_Exercise instructions_
Retype all of the lines below with no changes.

_Data supplied_
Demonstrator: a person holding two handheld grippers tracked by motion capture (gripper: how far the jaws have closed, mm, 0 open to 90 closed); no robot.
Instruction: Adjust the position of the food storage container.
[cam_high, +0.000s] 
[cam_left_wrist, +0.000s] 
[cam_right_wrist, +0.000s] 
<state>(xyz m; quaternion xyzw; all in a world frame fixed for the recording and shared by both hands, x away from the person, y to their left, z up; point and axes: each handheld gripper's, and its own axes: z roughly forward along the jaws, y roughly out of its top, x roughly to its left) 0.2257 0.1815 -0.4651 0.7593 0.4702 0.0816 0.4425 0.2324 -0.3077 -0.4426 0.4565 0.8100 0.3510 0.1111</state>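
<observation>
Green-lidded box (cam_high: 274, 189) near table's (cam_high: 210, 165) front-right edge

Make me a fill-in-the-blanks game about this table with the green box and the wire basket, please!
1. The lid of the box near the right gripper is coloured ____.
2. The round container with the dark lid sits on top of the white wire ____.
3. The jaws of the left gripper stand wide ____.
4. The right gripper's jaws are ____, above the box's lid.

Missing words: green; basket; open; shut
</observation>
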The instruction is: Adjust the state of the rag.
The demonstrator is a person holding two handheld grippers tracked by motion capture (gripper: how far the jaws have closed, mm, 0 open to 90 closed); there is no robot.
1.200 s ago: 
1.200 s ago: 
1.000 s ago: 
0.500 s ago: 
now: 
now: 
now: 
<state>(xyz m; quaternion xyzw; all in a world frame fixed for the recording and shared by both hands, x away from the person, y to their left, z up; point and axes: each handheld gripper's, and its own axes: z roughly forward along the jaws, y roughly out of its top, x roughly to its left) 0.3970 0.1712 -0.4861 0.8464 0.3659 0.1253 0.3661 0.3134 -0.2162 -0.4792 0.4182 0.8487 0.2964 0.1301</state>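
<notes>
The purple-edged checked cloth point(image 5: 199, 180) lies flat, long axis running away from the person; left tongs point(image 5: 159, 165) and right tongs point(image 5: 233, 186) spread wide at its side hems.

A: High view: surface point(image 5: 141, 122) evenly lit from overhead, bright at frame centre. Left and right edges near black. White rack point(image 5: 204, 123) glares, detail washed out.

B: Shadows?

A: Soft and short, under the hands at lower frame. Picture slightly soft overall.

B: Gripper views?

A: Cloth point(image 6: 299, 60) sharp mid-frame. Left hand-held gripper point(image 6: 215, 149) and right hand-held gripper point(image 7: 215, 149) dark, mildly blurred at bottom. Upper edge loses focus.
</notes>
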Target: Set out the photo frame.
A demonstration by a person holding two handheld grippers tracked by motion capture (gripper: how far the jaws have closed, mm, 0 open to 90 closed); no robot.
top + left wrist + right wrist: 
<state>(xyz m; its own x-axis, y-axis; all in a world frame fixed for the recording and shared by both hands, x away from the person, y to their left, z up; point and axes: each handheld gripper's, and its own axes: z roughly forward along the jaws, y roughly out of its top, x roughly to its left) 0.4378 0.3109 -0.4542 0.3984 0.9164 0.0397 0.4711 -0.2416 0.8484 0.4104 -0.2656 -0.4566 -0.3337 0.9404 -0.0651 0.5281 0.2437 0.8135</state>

_Answer_
Demonstrator: a person holding two handheld grippers tracked by motion capture (gripper: how far the jaws have closed, mm, 0 open to 90 closed); no robot.
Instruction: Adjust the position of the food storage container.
[cam_high, +0.000s] 
[cam_left_wrist, +0.000s] 
[cam_right_wrist, +0.000s] 
<state>(xyz m; quaternion xyzw; all in a world frame fixed for the recording and shared by both hands, x away from the person, y to their left, z up; point and axes: each handheld gripper's, and its own axes: z roughly forward along the jaws, y roughly out of its top, x roughly to its left) 0.2257 0.1815 -0.4651 0.7593 0.4702 0.0816 0.4425 0.2324 -0.3077 -0.4426 0.4565 0.8100 0.3510 0.1111</state>
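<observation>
Green-lidded box (cam_high: 274, 189) near table's (cam_high: 210, 165) front-right edge

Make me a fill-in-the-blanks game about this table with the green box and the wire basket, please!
1. The lid of the box near the right gripper is coloured ____.
2. The round container with the dark lid sits on top of the white wire ____.
3. The jaws of the left gripper stand wide ____.
4. The right gripper's jaws are ____, above the box's lid.

Missing words: green; basket; open; shut
</observation>
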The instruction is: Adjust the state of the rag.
The demonstrator is a person holding two handheld grippers tracked by motion capture (gripper: how far the jaws have closed, mm, 0 open to 90 closed); there is no robot.
1.200 s ago: 
1.200 s ago: 
1.000 s ago: 
0.500 s ago: 
now: 
now: 
now: 
<state>(xyz m; quaternion xyzw; all in a world frame fixed for the recording and shared by both hands, x away from the person, y to their left, z up; point and axes: each handheld gripper's, and its own axes: z roughly forward along the jaws, y roughly out of its top, x roughly to its left) 0.3970 0.1712 -0.4861 0.8464 0.3659 0.1253 0.3661 0.3134 -0.2162 -0.4792 0.4182 0.8487 0.2964 0.1301</state>
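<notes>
The purple-edged checked cloth point(image 5: 199, 180) lies flat, long axis running away from the person; left tongs point(image 5: 159, 165) and right tongs point(image 5: 233, 186) spread wide at its side hems.

A: High view: surface point(image 5: 141, 122) evenly lit from overhead, bright at frame centre. Left and right edges near black. White rack point(image 5: 204, 123) glares, detail washed out.

B: Shadows?

A: Soft and short, under the hands at lower frame. Picture slightly soft overall.

B: Gripper views?

A: Cloth point(image 6: 299, 60) sharp mid-frame. Left hand-held gripper point(image 6: 215, 149) and right hand-held gripper point(image 7: 215, 149) dark, mildly blurred at bottom. Upper edge loses focus.
</notes>
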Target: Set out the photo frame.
A demonstration by a person holding two handheld grippers tracked by motion capture (gripper: how far the jaws have closed, mm, 0 open to 90 closed); no robot.
top + left wrist + right wrist: 
<state>(xyz m; its own x-axis, y-axis; all in a world frame fixed for the recording and shared by both hands, x away from the person, y to their left, z up; point and axes: each handheld gripper's, and its own axes: z roughly forward along the jaws, y roughly out of its top, x roughly to its left) 0.4378 0.3109 -0.4542 0.3984 0.9164 0.0397 0.4711 -0.2416 0.8484 0.4104 -0.2656 -0.4566 -0.3337 0.9404 -0.0651 0.5281 0.2437 0.8135</state>

This answer requires no additional content.